Une soirée à La Goulette
Sur invitation d’un ami cher, une sortie à la Goulette nous a permis de retrouver, pour une soirée, le monde des vacances estivales. Plage, sieste et veillée nocturne, qui se prolonge tard dans la nuit, ainsi la farniente rythme l’oisiveté estivale de nos vacanciers. L’échappée de la ville permet ce luxe d’une vie marginale, - un certain temps - loin du voisinage habituel, des lieues du travail et de la routine qu’ils imposaient. Ne sous-estimons pas cette prise de distance par rapport à l’ordinaire et cette éthique qui la fonde du vacancier méditerranéen, dont le quotidien coule comme un fleuve tranquille, sans rupture mais agrémenté de méandres...
Durant une soirée, nous rejoignirent ces estivants dans un restaurant de la Goulette, dont je tairais le nom, pour éviter toute concurrence déloyale et de surcroît désintéressée.
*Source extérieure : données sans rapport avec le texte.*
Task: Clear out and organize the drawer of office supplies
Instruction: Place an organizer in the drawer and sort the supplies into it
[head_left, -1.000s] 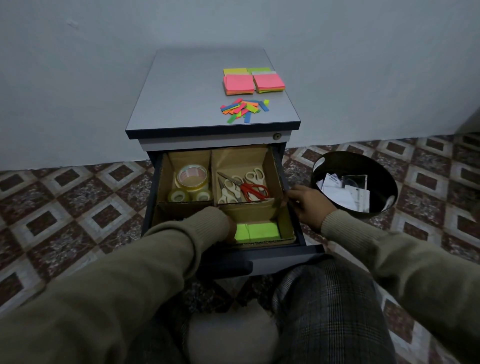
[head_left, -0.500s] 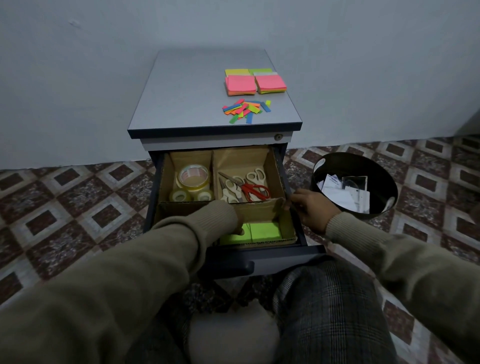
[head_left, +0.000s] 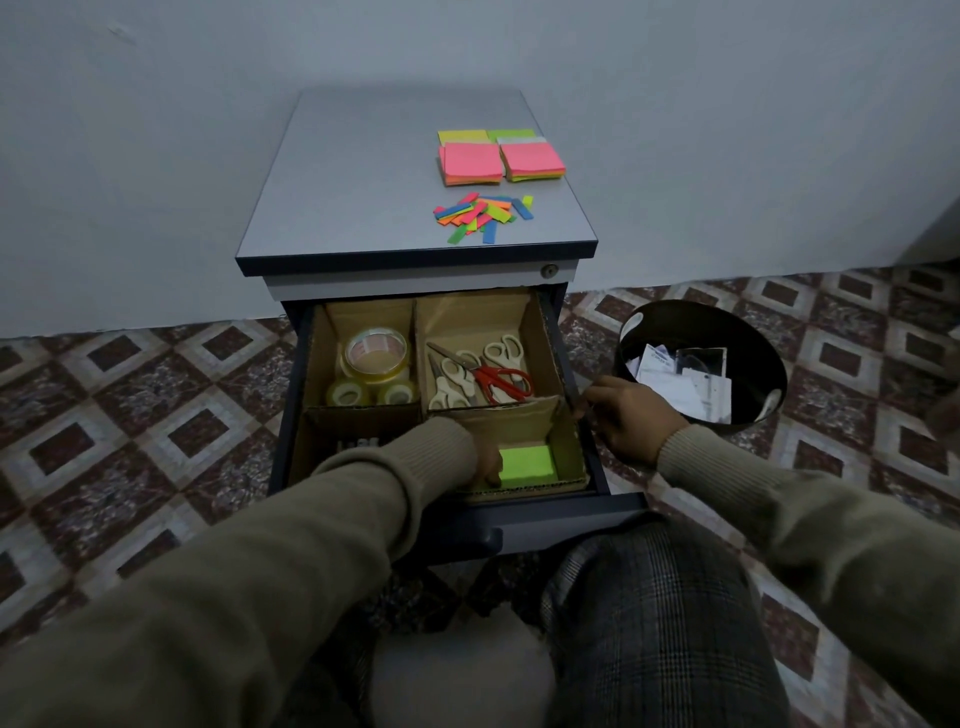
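The left hand (head_left: 485, 462) is reaching into the drawer (head_left: 597, 467), fingers touching the green sticky notes (head_left: 527, 464) in its 5 o'clock compartment; their curl cannot be told. The right hand (head_left: 626, 418) is gripping the drawer's 3 o'clock wall.

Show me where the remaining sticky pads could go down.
Free: the cabinet top left of the pink sticky pads and paper strips. Crowded: the tape rolls and scissors compartments, and the front right one, where the left hand touches green notes.
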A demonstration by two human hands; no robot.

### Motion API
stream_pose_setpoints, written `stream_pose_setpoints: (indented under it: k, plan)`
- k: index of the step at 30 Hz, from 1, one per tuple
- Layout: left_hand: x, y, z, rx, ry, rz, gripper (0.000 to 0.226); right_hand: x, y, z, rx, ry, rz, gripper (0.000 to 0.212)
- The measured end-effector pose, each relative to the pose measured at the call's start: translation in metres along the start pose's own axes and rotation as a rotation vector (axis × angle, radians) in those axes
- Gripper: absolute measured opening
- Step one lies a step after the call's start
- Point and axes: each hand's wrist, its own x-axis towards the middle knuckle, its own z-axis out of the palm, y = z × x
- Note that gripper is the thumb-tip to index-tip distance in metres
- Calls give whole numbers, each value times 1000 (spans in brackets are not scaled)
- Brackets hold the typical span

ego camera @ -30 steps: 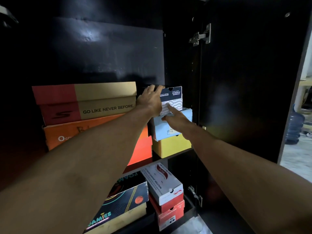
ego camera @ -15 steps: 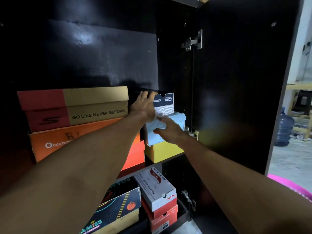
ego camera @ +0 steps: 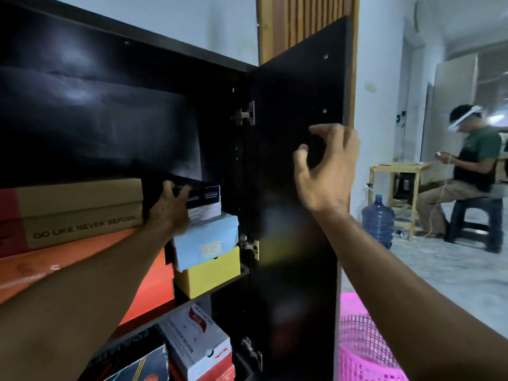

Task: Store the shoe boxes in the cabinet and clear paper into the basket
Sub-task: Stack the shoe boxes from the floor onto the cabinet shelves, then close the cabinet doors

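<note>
A: Status on the boxes?

B: Most look stored. L hand [ego camera: 171, 209] is spread flat against the small dark box [ego camera: 204, 200], top of the right-hand stack in the cabinet [ego camera: 110, 119]; fingers apart, pressing on it, not clamped round it. Under it: pale blue box [ego camera: 209, 240], then yellow box [ego camera: 211, 273].

A: And the R?

B: R hand [ego camera: 325, 171] is up near the outer edge of the open door [ego camera: 299, 215], fingers curled and apart, holding nothing. Can't tell if it touches the door.

A: Other boxes?

B: Tan box [ego camera: 82, 213] reading "GO LIKE NEVER BEFORE" sits on an orange box [ego camera: 148, 284], left of the stack. More boxes on the shelf below, incl. a white box [ego camera: 198, 342].

A: Paper?

B: No loose paper in view. Pink basket [ego camera: 362, 347] stands on the floor just beside the door; contents not visible.

A: So what's left?

B: My guess: seat that top box, shut the door, then the paper part, if any's left. Storing looks nearly done.
</note>
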Motion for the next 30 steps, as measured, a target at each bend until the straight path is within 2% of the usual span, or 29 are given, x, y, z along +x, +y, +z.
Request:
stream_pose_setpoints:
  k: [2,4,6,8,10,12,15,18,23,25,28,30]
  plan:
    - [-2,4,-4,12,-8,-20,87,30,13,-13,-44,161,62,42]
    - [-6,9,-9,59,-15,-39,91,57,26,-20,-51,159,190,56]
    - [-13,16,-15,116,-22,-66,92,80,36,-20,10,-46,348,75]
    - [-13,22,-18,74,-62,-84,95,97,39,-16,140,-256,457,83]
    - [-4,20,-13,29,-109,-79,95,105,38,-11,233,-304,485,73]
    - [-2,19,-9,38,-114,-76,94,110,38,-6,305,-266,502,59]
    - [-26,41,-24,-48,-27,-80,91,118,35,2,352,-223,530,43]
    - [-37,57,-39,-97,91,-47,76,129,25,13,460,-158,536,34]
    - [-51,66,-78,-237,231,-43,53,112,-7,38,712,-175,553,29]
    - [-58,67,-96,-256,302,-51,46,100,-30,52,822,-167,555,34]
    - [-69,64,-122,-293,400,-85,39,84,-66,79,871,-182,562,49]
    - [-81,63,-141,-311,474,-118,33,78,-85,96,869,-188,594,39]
Selon la tradition, le menu culinaire était composé de poissons frais, alors que le menu de la sociabilité et les échanges à bâtons rompus qu’ils privilégiaient, s’inscrivaient dans le contexte de nostalgie et d’historicité que l’histoire de la Goulette, ses us et coutumes, les souvenirs de différentes vagues d’habitants et d’estivants ne pouvaient que favoriser...
L’histoire fut donc remise à l’ordre du jour, dans ses péripéties frivoles, ses sorties de l’ordinaire, ses humeurs et ses caprices. Complices dans leur mondanité occasionnelle, les convives s’y adonnèrent à coeur joie, transgressant ainsi les préoccupations du labeur. Le recours à la petite histoire - ou plutôt l’histoire light que défendait notre hôte - s’accommodait d’ailleurs, bel et bien avec le climat forcément consensuel, d’une soirée à la Goulette.